EXERCISE DETAILS —
Transcribe the listing below exactly, leaving nothing out.

[Opening EXERCISE DATA section]

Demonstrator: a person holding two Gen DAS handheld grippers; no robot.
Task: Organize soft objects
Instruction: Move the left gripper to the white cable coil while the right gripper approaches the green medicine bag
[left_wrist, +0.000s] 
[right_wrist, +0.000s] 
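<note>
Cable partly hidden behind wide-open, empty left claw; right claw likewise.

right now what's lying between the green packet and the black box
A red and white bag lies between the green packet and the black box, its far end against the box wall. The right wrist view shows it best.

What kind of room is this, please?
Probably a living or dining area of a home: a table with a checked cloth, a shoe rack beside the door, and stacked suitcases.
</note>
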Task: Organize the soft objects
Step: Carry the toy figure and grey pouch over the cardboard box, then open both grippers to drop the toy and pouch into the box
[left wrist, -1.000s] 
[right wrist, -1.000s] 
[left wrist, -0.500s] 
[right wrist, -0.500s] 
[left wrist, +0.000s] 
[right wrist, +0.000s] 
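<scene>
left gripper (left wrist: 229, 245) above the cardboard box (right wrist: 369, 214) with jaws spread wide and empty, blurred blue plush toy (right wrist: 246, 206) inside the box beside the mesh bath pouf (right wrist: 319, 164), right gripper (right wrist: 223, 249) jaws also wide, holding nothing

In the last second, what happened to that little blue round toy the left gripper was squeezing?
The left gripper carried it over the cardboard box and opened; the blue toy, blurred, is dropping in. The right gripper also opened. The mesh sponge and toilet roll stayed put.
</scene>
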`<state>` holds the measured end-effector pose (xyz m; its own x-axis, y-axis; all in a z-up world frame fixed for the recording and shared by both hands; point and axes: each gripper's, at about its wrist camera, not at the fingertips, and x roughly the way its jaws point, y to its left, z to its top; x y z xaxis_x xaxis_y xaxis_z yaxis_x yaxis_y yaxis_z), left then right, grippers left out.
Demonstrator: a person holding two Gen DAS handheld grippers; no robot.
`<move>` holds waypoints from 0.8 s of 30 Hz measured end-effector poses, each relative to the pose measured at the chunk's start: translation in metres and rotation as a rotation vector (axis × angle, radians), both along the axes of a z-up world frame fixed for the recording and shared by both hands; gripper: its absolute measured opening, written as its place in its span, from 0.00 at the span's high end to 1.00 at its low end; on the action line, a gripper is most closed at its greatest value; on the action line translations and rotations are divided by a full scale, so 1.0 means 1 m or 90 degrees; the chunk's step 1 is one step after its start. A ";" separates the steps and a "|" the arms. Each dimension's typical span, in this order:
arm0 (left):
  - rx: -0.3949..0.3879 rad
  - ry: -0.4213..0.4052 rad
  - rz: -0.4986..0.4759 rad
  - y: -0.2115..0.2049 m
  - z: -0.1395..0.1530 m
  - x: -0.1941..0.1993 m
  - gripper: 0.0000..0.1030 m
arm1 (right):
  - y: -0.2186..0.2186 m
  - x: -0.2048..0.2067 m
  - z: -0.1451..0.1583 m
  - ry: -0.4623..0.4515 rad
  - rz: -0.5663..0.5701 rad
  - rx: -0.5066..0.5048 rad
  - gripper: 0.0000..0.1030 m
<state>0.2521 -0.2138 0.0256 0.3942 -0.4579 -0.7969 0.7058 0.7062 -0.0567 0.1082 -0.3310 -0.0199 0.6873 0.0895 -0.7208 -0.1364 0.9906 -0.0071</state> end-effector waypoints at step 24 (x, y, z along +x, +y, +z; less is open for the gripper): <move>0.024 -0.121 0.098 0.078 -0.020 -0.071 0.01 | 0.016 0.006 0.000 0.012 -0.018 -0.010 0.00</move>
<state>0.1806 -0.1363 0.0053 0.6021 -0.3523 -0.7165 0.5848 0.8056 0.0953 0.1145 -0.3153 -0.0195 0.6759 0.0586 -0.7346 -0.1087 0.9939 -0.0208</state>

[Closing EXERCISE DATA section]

EXERCISE ANSWER —
Demonstrator: a person holding two Gen DAS handheld grippers; no robot.
Task: Organize soft objects
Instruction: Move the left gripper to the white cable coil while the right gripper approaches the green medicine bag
[left_wrist, +0.000s] 
[right_wrist, +0.000s] 
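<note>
Cable partly hidden behind wide-open, empty left claw; right claw likewise.

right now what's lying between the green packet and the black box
A red and white bag lies between the green packet and the black box, its far end against the box wall. The right wrist view shows it best.

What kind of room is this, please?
Probably a living or dining area of a home: a table with a checked cloth, a shoe rack beside the door, and stacked suitcases.
</note>
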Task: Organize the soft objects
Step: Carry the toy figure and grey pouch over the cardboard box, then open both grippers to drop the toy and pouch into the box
[left wrist, -1.000s] 
[right wrist, -1.000s] 
[left wrist, -0.500s] 
[right wrist, -0.500s] 
[left wrist, +0.000s] 
[right wrist, +0.000s] 
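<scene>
left gripper (left wrist: 229, 245) above the cardboard box (right wrist: 369, 214) with jaws spread wide and empty, blurred blue plush toy (right wrist: 246, 206) inside the box beside the mesh bath pouf (right wrist: 319, 164), right gripper (right wrist: 223, 249) jaws also wide, holding nothing

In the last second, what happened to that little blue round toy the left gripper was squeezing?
The left gripper carried it over the cardboard box and opened; the blue toy, blurred, is dropping in. The right gripper also opened. The mesh sponge and toilet roll stayed put.
</scene>
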`<state>` holds the measured end-effector pose (xyz m; its own x-axis, y-axis; all in a z-up world frame fixed for the recording and shared by both hands; point and axes: each gripper's, at about its wrist camera, not at the fingertips, and x roughly the way its jaws point, y to its left, z to its top; x y z xaxis_x xaxis_y xaxis_z yaxis_x yaxis_y yaxis_z), left then right, grippers left out.
Demonstrator: a person holding two Gen DAS handheld grippers; no robot.
`<move>` holds waypoints from 0.8 s of 30 Hz measured end-effector poses, each relative to the pose measured at the chunk's start: translation in metres and rotation as a rotation vector (axis × angle, radians), both along the axes of a z-up world frame fixed for the recording and shared by both hands; gripper: its absolute measured opening, written as its place in its span, from 0.00 at the span's high end to 1.00 at its low end; on the action line, a gripper is most closed at its greatest value; on the action line translations and rotations are divided by a full scale, so 1.0 means 1 m or 90 degrees; the chunk's step 1 is one step after its start. A ";" separates the steps and a "|" the arms. Each dimension's typical span, in this order:
arm0 (left):
  - rx: -0.3949..0.3879 rad
  - ry: -0.4213..0.4052 rad
  - rz: -0.4986..0.4759 rad
  - y: -0.2115..0.2049 m
  - z: -0.1395..0.1530 m
  - x: -0.1941..0.1993 m
  - gripper: 0.0000..0.1030 m
arm1 (right):
  - y: -0.2186..0.2186 m
  - x: -0.2048..0.2067 m
  - z: -0.1451..0.1583 m
  - ry: -0.4623..0.4515 rad
  - rz: -0.5663..0.5701 rad
  - rx: -0.5066..0.5048 rad
  - gripper: 0.0000..0.1030 m
<state>0.2521 -0.2138 0.0256 0.3942 -0.4579 -0.7969 0.7058 0.7062 -0.0567 0.1082 -0.3310 -0.0199 0.6873 0.0895 -0.7208 -0.1364 0.9906 -0.0071</state> end-effector waypoints at step 24 (x, y, z along +x, +y, +z; less is open for the gripper): <move>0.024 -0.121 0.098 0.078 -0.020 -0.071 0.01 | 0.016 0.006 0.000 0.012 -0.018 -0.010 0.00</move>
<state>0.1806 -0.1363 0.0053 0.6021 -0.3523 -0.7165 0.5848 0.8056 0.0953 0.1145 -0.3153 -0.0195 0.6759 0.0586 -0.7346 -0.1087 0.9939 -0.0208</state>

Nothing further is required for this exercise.